Food waste is a serious problem. Not just from a cost savings viewpoint, but also on a much larger we-need-to-use-our-resources-wisely philosophy This is a masterclass in efficient resource use and the author has a particularly appealing zen-like quality in the way she reasons with the reader and teases the best use out of what most people would consider trash. 

This is *not* a pure cookbook, full of recipes. Rather, it is a book of tips and philosophy for prepping, storing, and using every bit of the food resources to which the reader has access. In ages past, up until around 100+/- years ago, every household had a stillroom or pantry book, full of clippings and recipes. These books were often handed down through generations (I have my maternal grandmother's book, which she had from her mother, and so on). This book has very much the vibe of those earlier how-to books with the addition of modern and up to date knowledge and a much more comprehensive waste-absolutely-nothing philosophy.

The illustrations by Caitlin Winner throughout support and enhance the earnest meditative vibe. They're beautifully rustic and complement the content and raise the whole to another level. 
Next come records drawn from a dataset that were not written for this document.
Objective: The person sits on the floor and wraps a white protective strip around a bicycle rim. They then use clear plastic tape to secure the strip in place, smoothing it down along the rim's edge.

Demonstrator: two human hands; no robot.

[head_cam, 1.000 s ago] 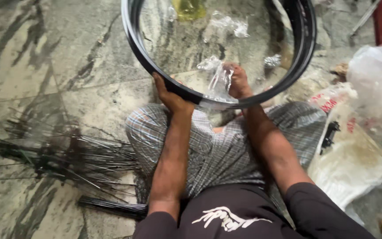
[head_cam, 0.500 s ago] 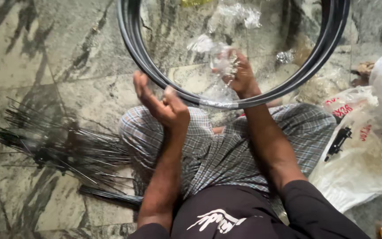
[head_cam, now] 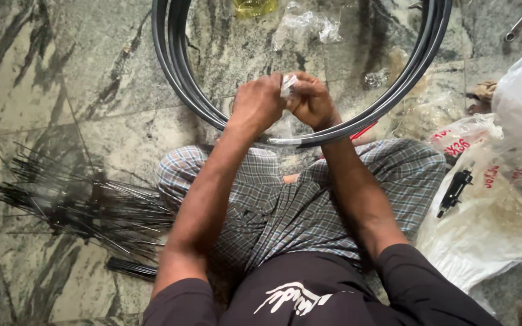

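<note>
Small clear plastic packet, pinched shut between fingers of left hand and right hand above black wheel rim; apparently unopened; spokes lie untouched on floor.

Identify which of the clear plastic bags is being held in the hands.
The small clear bag, pinched between the left hand and right hand over the black rim; the other clear bag lies on the floor beyond.
</note>
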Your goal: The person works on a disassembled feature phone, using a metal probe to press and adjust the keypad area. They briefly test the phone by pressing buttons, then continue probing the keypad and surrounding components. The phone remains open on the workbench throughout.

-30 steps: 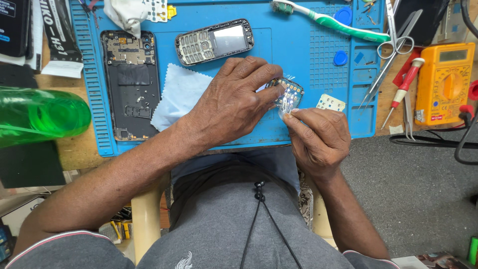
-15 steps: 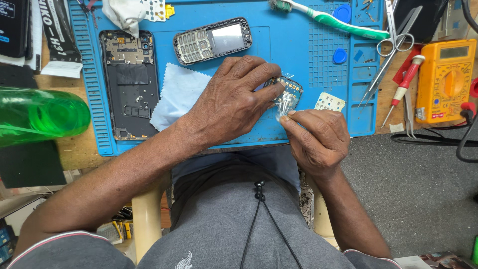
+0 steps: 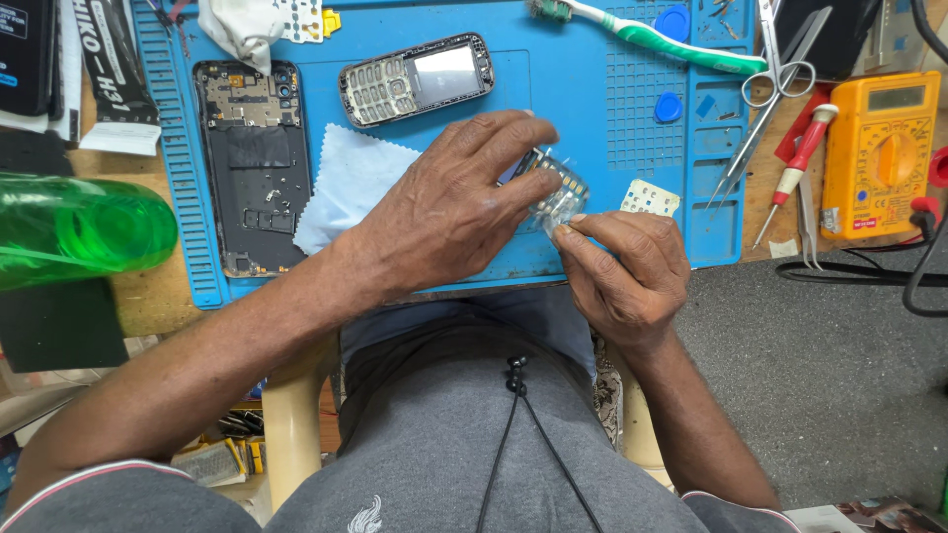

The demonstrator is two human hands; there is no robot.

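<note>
Working over the blue repair mat [image 3: 592, 89], we are mid-way through handling a small phone part. Near the mat's front edge, our left hand [image 3: 444, 212] pinches the little circuit board [image 3: 555, 190] between thumb and fingers, while our right hand [image 3: 622, 266] nips the clear film [image 3: 553, 219] at its lower end. The board's long axis slants away from us, rightward. Next, we judge, comes a gentle, steady peel.

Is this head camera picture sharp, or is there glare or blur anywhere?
Head view: evenly lit and mostly sharp; the green bottle at the left edge looks soft and glowing; the phone's screen reflects pale light; the clear part between the left hand and right hand glints.
</note>
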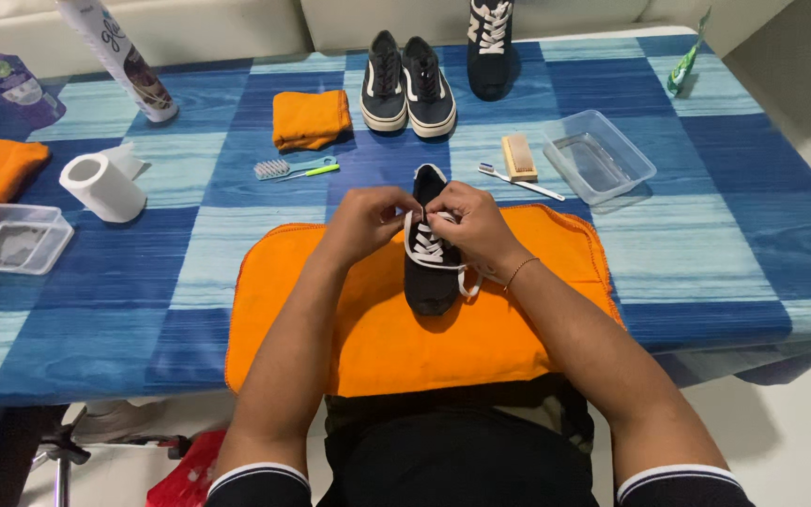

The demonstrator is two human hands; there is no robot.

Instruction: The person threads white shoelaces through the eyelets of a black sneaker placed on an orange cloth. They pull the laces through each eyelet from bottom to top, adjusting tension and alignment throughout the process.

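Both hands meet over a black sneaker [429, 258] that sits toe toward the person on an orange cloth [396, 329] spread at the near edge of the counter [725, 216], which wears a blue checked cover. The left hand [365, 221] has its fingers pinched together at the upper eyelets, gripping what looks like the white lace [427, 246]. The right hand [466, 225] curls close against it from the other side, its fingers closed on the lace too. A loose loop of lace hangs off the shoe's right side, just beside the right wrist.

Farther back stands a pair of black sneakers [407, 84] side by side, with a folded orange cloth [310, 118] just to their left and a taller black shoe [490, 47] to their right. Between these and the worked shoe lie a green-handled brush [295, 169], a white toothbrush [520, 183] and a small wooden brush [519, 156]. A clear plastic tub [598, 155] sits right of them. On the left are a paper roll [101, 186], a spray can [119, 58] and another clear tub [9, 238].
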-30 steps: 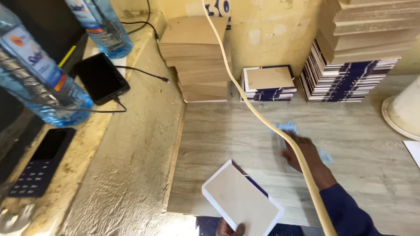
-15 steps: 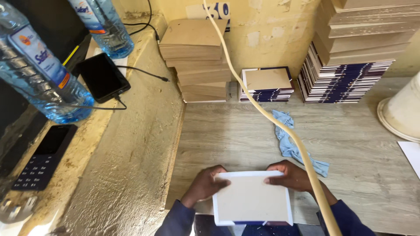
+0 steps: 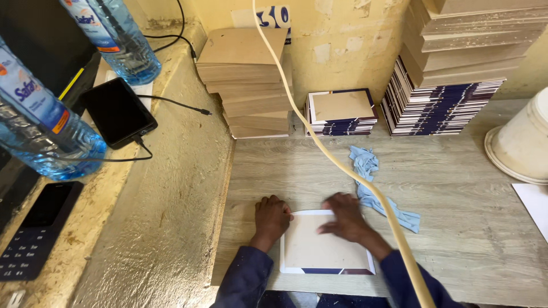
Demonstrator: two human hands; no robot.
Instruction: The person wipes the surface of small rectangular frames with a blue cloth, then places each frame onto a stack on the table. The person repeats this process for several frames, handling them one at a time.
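Near the front edge of the wooden counter (image 3: 456, 239), the left hand (image 3: 272, 219) curls against the side of a flat, stiff board cover (image 3: 322, 251) while the right hand (image 3: 345, 219) lies open and flat on top, so pressing evenly should keep it smooth, with a soft crumpled blue cloth (image 3: 377, 191) close by.

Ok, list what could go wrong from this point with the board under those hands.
The cream cable hangs right beside the right hand, which could snag it. The blue cloth lies close to the board, so it might get caught under an edge. The left hand holds only the board's left edge, so the board may slide on the wooden table.
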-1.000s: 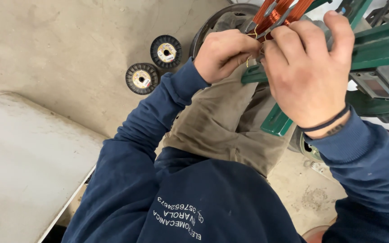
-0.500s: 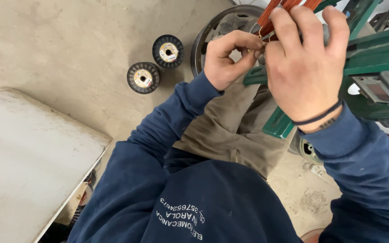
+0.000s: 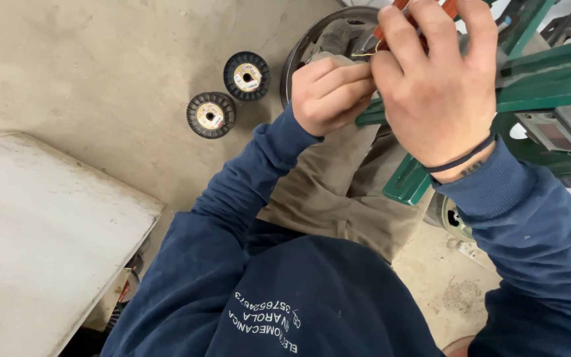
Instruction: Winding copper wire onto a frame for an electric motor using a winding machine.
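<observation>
My right hand (image 3: 431, 79) is closed around a bundle of orange copper wires (image 3: 398, 5) at the top of the view, and most of the bundle is hidden behind the fingers. My left hand (image 3: 328, 92) is curled into a fist just left of it. Its fingertips pinch at the wires where the two hands meet. Both hands work above a green metal frame (image 3: 536, 79) and over my lap. A dark band sits on my right wrist.
Two black wire spools (image 3: 211, 115) (image 3: 246, 76) lie on the concrete floor to the left. A dark round rim (image 3: 302, 49) stands behind my left hand. A grey tabletop (image 3: 34, 225) fills the lower left. A grey box (image 3: 553, 132) is mounted on the green frame.
Both hands stay together at the copper wires. My right hand has crept slightly up and left, and my left fingers have curled in tighter.
</observation>
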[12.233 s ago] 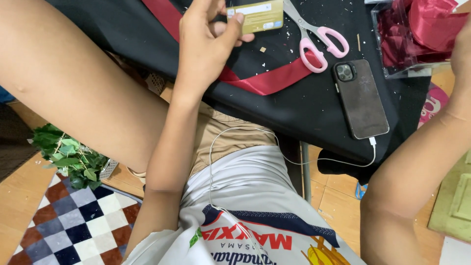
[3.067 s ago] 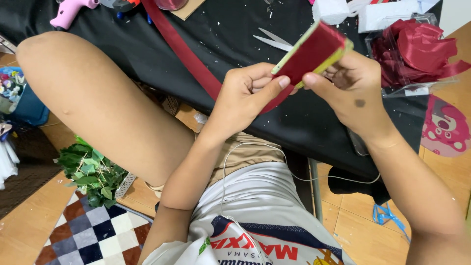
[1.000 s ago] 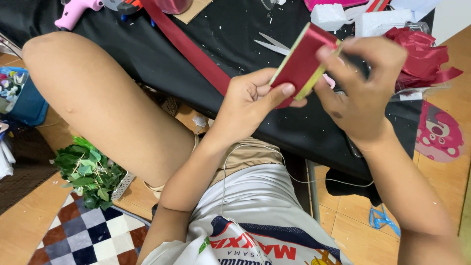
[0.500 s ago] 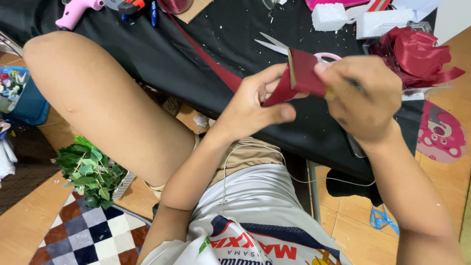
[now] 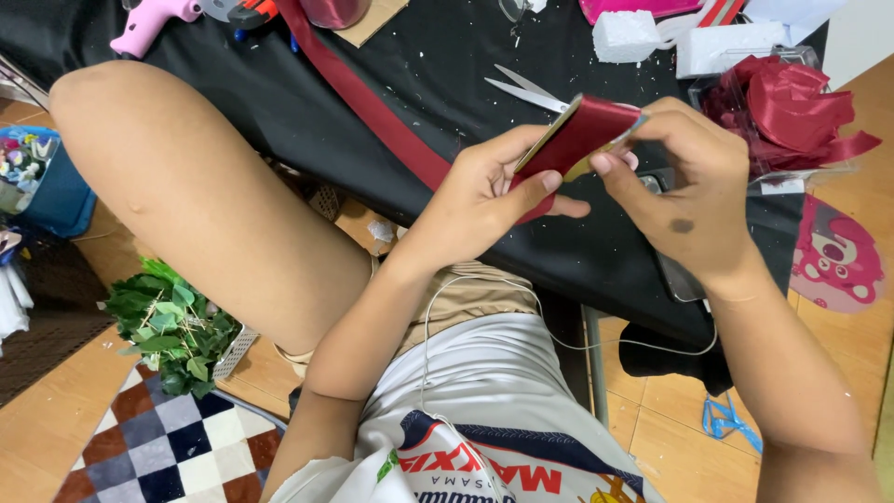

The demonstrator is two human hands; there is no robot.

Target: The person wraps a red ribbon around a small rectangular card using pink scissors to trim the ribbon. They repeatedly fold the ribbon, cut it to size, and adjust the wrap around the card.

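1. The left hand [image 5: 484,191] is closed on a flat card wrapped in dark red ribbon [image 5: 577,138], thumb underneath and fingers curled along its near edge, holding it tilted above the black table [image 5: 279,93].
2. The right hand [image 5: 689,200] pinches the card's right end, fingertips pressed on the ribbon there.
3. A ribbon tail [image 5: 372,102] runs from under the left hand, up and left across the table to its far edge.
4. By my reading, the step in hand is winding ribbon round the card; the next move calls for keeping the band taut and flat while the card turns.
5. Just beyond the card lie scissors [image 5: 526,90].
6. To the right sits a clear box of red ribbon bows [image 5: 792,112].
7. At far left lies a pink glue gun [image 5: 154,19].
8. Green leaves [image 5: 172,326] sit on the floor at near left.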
The layout is quirky and takes a bit of getting used to. It's arranged in roughly thematic chapters by ingredient groups: vegetables, fruits & nuts, dairy & eggs, bread, beans & rice, soup, seafood, meat & tofu, dough & noodles, salads, and much more (including a monumental chapter on pickling). The chapters are arranged roughly alphabetically by ingredients with tips for using and re-purposing where applicable. It really is a NO waste primer. 

The early ARC provided by the publisher did not include the finished index, but there -is- a listed entry for an index in the table of contents, so presumably it will hopefully be as comprehensive as the book's content. 

Five stars. This is a *valuable* resource and would be a wonderful selection for public or school library acquisition, gardening groups, community garden library, homestead, and home use. Not photographed, but reasonably well illustrated and complete. 

Disclosure: I received an ARC at no cost from the author/publisher for review purposes.